About this task: An exact copy of every entry is needed here; the images stay out.
%%
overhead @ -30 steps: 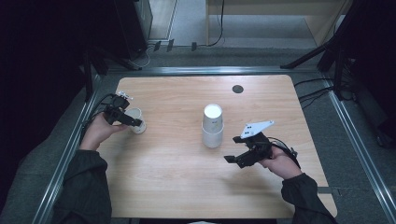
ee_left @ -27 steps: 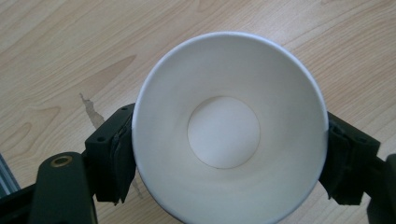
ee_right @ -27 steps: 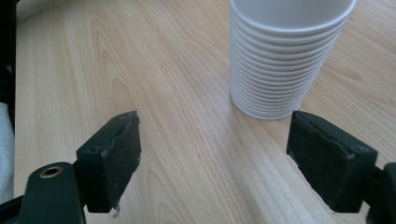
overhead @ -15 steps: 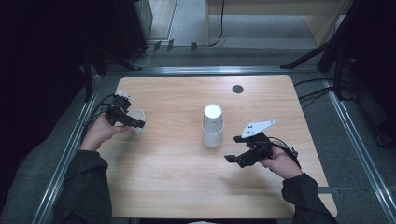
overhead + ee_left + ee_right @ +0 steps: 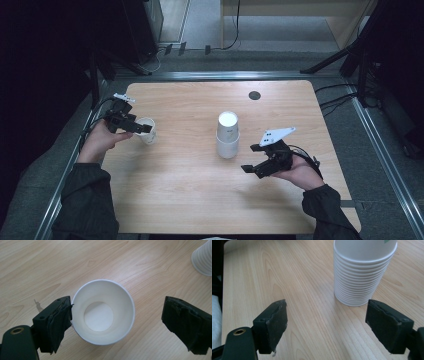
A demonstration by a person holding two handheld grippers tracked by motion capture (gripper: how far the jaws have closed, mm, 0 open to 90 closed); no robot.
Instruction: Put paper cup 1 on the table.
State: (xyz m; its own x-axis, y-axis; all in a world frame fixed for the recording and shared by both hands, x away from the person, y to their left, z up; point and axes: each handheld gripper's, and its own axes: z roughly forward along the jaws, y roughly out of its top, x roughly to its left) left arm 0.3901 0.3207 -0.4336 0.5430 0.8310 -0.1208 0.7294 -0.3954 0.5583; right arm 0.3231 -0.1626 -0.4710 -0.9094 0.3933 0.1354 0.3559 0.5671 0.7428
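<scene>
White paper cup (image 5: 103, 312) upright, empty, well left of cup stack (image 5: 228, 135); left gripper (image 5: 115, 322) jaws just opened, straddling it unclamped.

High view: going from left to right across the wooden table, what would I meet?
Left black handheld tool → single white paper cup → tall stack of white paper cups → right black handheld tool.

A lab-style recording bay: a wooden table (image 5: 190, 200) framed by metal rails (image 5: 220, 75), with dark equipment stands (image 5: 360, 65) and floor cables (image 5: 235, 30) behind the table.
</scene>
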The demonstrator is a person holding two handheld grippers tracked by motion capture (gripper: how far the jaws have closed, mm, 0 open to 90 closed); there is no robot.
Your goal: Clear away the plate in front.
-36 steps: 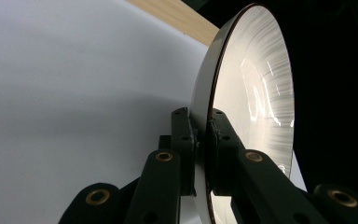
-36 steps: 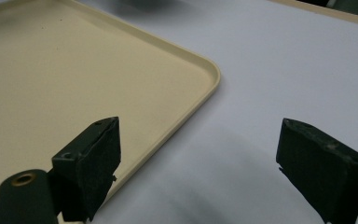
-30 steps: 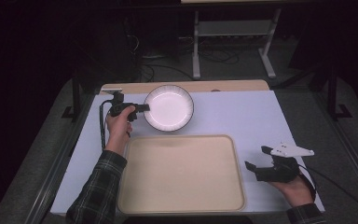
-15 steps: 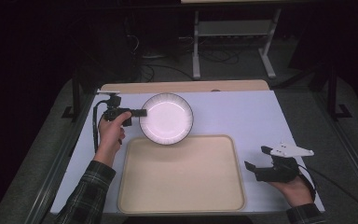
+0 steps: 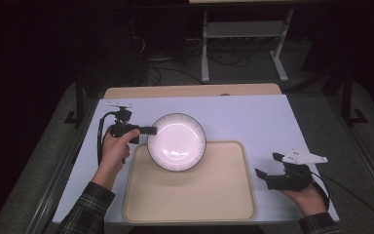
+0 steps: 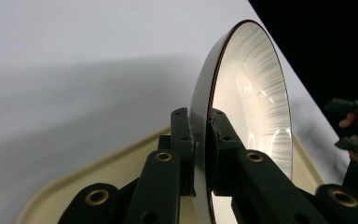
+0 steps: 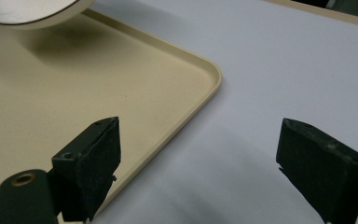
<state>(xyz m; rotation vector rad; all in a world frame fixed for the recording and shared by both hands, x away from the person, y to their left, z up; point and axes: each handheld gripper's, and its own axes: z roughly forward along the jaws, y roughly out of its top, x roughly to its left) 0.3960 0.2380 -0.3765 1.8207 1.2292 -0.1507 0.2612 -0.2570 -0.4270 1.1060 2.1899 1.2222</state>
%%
Task solution:
overhead @ -30 steps: 
ee_left @ -27 steps: 
ee_right @ -27 steps: 
overhead @ -15 steps: 
overhead + ee_left + ee_right @ +0 steps: 
A demonstration by a person holding two handheld grippers tracked by motion capture (gripper: how far the jaws have closed, mm, 0 open to 90 closed); no robot.
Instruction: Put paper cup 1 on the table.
State: (xyz m; its own x-axis, y-axis; all in a world frame fixed for the recording and shared by both hands, x away from the person, y to their left, z up; point and axes: each handheld gripper's, and its own axes: z roughly forward along the jaws, y roughly out of its top, x roughly to its left) left arm 0.3901 0.3207 -0.4336 0.5430 0.8310 -0.1208 0.7294 -0.3954 0.5583; right arm 0.3231 -0.1626 -0.4710 -0.9094 0.3933 0.1354 0.3559 0.5671 0.7428
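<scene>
White paper cup (image 5: 103, 312) upright, empty, well left of cup stack (image 5: 228, 135); left gripper (image 5: 115, 322) jaws just opened, straddling it unclamped.

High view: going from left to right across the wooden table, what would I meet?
Left black handheld tool → single white paper cup → tall stack of white paper cups → right black handheld tool.

A lab-style recording bay: a wooden table (image 5: 190, 200) framed by metal rails (image 5: 220, 75), with dark equipment stands (image 5: 360, 65) and floor cables (image 5: 235, 30) behind the table.
</scene>
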The demonstrator is a person holding two handheld grippers tracked by motion capture (gripper: how far the jaws have closed, mm, 0 open to 90 closed); there is no robot.
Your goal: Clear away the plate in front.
-36 steps: 
-36 steps: 
-30 steps: 
-15 steps: 
+0 steps: 
+0 steps: 
+0 steps: 
<state>(xyz m; rotation vector rad; all in a world frame fixed for the recording and shared by both hands, x away from the person, y to their left, z up; point and axes: each handheld gripper's, and its own axes: z roughly forward along the jaws, y roughly out of its top, x roughly to its left) 0.3960 0.2380 -0.3765 1.8207 1.2292 -0.1507 0.2612 -0.2570 -0.4270 1.1060 2.1899 1.2222</state>

No further output remains.